◆ AIM OF THE TASK ◆
Could you set down exactly the lines in the records below between the line holding "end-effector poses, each" and the line holding "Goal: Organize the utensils", inclusive?

◆ RAW DATA ◆
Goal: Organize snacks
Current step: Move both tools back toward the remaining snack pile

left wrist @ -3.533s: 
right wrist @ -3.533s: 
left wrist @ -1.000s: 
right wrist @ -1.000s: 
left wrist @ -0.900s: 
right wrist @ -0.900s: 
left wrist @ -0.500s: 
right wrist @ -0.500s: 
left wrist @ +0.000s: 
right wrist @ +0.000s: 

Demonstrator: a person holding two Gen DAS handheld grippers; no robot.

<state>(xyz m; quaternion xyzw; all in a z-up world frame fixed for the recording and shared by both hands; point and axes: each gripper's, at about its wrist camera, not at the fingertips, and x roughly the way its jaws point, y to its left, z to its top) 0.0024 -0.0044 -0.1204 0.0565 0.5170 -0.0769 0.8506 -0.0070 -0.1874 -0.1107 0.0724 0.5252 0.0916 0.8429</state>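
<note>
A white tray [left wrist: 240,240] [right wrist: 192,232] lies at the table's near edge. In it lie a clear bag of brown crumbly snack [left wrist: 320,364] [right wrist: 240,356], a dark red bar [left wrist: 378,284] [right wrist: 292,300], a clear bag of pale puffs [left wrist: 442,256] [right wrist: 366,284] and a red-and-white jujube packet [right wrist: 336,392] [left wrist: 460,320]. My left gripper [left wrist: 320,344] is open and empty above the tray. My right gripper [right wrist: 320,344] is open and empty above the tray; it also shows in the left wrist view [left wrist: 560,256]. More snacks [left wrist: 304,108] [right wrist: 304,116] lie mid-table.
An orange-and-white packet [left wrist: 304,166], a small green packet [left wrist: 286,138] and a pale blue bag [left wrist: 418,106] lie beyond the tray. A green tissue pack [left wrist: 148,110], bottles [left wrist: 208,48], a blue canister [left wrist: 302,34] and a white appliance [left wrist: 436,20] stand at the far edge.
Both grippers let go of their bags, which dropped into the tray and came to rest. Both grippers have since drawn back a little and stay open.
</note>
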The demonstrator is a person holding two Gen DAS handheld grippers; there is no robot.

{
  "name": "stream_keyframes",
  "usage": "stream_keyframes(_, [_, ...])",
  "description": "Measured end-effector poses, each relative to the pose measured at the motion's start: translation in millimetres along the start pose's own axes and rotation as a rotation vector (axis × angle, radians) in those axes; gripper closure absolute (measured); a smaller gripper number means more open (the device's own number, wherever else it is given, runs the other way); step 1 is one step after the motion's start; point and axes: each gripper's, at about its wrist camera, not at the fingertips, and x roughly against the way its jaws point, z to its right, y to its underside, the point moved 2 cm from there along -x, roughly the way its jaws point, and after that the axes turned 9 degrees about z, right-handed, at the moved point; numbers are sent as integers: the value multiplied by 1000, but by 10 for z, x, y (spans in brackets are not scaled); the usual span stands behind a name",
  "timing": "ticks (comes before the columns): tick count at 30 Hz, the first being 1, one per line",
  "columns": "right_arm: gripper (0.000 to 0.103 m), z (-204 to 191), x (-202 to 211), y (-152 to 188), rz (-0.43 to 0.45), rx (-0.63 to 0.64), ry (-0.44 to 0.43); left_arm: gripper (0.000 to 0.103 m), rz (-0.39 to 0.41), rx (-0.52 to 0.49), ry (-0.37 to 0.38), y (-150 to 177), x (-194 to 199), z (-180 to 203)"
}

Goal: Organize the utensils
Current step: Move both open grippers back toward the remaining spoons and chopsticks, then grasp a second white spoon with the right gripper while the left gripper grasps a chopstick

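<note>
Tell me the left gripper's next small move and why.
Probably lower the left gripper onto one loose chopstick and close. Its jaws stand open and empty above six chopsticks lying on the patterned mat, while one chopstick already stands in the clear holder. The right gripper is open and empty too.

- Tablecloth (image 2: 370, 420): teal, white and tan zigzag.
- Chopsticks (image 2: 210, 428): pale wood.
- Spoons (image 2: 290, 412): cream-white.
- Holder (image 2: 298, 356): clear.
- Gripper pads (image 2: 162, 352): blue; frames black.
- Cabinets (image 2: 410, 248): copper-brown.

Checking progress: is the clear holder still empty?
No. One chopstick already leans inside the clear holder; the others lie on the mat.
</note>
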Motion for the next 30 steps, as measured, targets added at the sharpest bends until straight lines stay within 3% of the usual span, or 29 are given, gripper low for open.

◆ SOLUTION TO THIS PROBLEM ◆
  "description": "Measured end-effector poses, each relative to the pose measured at the motion's start: translation in millimetres along the start pose's own axes and rotation as a rotation vector (axis × angle, radians) in those axes; gripper closure absolute (measured); a smaller gripper number means more open (the device's own number, wherever else it is given, runs the other way); step 1 is one step after the motion's start; point and axes: each gripper's, at about its wrist camera, not at the fingertips, and x roughly against the way its jaws point, z to its right, y to its underside, the point moved 2 cm from there along -x, roughly the way its jaws point, and after that the axes turned 9 degrees about z, right-handed, at the moved point; numbers are sent as integers: the value multiplied by 1000, but by 10 for z, x, y (spans in brackets are not scaled); the usual span stands behind a name",
  "timing": "ticks (comes before the columns): tick count at 30 Hz, the first being 1, one per line",
  "columns": "right_arm: gripper (0.000 to 0.103 m), z (-204 to 191), x (-202 to 211), y (-152 to 188), rz (-0.43 to 0.45), rx (-0.63 to 0.64), ry (-0.44 to 0.43); left_arm: gripper (0.000 to 0.103 m), rz (-0.39 to 0.41), rx (-0.52 to 0.49), ry (-0.37 to 0.38), y (-150 to 177), x (-194 to 199), z (-180 to 203)"
}

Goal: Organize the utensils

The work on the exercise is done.